◆ **Data**:

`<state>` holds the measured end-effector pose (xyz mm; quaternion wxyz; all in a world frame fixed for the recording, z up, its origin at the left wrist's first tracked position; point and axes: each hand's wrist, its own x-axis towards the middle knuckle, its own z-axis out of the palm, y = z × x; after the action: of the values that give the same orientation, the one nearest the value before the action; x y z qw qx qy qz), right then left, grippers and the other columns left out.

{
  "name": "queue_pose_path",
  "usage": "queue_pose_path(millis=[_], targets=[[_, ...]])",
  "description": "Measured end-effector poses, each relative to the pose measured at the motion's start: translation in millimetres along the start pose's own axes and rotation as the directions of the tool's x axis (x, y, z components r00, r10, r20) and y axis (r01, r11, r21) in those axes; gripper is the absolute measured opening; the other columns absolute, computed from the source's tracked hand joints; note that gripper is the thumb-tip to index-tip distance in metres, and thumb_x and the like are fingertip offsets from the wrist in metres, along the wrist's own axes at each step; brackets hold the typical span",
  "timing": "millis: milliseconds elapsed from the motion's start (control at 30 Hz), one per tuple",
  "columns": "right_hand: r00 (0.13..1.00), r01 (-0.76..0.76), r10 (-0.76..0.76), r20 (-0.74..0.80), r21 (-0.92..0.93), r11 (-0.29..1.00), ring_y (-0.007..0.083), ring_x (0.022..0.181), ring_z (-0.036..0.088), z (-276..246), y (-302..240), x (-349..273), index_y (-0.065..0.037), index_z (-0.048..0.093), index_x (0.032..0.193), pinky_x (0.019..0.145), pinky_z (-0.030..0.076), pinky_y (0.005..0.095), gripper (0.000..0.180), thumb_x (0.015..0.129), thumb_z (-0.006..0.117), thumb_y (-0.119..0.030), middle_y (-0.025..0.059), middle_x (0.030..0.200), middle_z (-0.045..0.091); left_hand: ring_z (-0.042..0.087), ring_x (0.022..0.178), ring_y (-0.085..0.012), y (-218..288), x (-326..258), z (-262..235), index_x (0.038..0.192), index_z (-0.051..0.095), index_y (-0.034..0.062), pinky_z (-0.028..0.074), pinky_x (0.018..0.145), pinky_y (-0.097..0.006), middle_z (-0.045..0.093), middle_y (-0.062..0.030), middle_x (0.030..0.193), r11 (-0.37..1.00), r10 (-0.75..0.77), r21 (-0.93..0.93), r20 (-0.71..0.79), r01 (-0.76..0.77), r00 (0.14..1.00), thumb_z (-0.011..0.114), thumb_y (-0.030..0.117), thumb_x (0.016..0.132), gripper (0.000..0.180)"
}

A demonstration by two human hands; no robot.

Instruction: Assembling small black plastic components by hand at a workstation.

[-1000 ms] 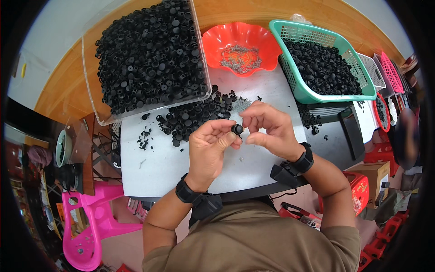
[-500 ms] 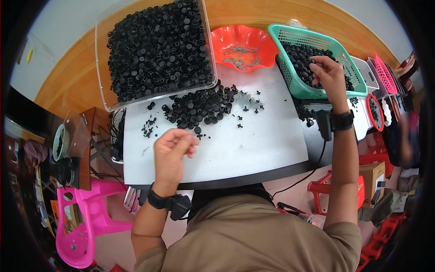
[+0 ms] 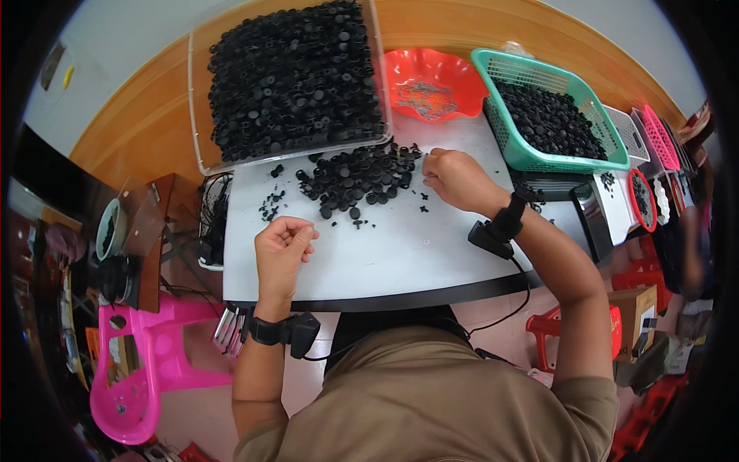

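Over the white work surface (image 3: 346, 266), my left hand (image 3: 282, 252) is closed, thumb against the curled fingers. Anything held there is hidden. My right hand (image 3: 459, 179) is closed too, its fingertips down at the right end of a loose pile of round black plastic caps (image 3: 356, 175). What it grips, if anything, cannot be seen. Small black cross-shaped pieces (image 3: 424, 208) lie just below its fingers. More tiny black parts (image 3: 272, 204) are scattered left of the pile, above my left hand.
A clear bin (image 3: 296, 85) of black caps stands at the back left. Beside it is a red wavy-edged bowl (image 3: 446, 61) of thin silver pins. A green basket (image 3: 500, 131) holds small black parts at the back right. A pink stool (image 3: 142, 385) stands on the floor, lower left.
My right hand has left the green basket and come leftward and down to the right end of the cap pile. My left hand stays closed in nearly the same place.
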<state>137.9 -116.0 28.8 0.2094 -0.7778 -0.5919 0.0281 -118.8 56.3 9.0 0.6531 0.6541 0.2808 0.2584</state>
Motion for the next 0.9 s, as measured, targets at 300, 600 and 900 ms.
queue_pose_path(millis=[300, 600, 900], targets=[[0.984, -0.149, 0.167, 0.064, -0.222, 0.964, 0.0365, 0.074, 0.06, 13, -1, 13, 0.001, 0.061, 0.073, 0.068, 0.047, 0.0442, 0.012, 0.07, 0.063, -0.01, 0.0198, 0.074, 0.061, 0.049, 0.054, -0.004, -4, 2, -21, 0.084, 0.061, 0.0004, 0.038, 0.046, -0.016, 0.063, -0.0052, 0.073, 0.999, 0.015, 0.05, -0.088, -0.011, 0.996, 0.061, 0.006, 0.083, 0.005], [0.967, -0.24, 0.254, 0.022, -0.26, 0.935, 0.0388, 0.067, 0.058, 13, -6, 18, 0.001, 0.059, 0.063, 0.06, 0.045, 0.0456, 0.007, 0.062, 0.054, -0.003, 0.0211, 0.067, 0.058, 0.049, 0.06, -0.0047, -7, 52, -48, 0.092, 0.062, -0.0021, 0.039, 0.054, -0.019, 0.06, -0.0018, 0.075, 0.94, 0.179, 0.318, -0.151, -0.124, 0.972, 0.06, 0.004, 0.082, 0.012], [0.978, -0.124, 0.128, -0.167, 0.037, 0.992, 0.0333, 0.057, 0.056, 4, -2, -13, 0.003, 0.053, 0.063, 0.054, 0.043, 0.0383, 0.002, 0.062, 0.055, 0.003, 0.0181, 0.061, 0.057, 0.049, 0.101, -0.0343, -20, 104, -37, 0.111, 0.056, -0.0033, 0.043, 0.084, -0.041, 0.052, -0.021, 0.109, 0.347, 0.509, 0.884, 0.102, -0.312, 0.855, 0.06, 0.001, 0.077, 0.035]])
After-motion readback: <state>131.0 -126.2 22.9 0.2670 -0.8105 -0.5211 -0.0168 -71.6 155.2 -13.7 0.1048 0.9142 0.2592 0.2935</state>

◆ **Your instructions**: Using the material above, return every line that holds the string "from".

◆ **Result of this exercise**:
  "description": "Measured end-effector poses, each relative to the pose measured at the motion's start: translation in millimetres along the start pose's own axes and rotation as the directions of the tool's x axis (x, y, z components r00, r10, r20) and y axis (r01, r11, r21) in those axes; gripper is the absolute measured opening; the other columns absolute, computed from the source's tracked hand joints; note that gripper is the thumb-tip to index-tip distance in metres, and thumb_x and the like are fingertip offsets from the wrist in metres, along the wrist's own axes at each step; brackets hold the typical span",
  "timing": "millis: milliseconds elapsed from the motion's start (control at 30 Hz), one per tuple",

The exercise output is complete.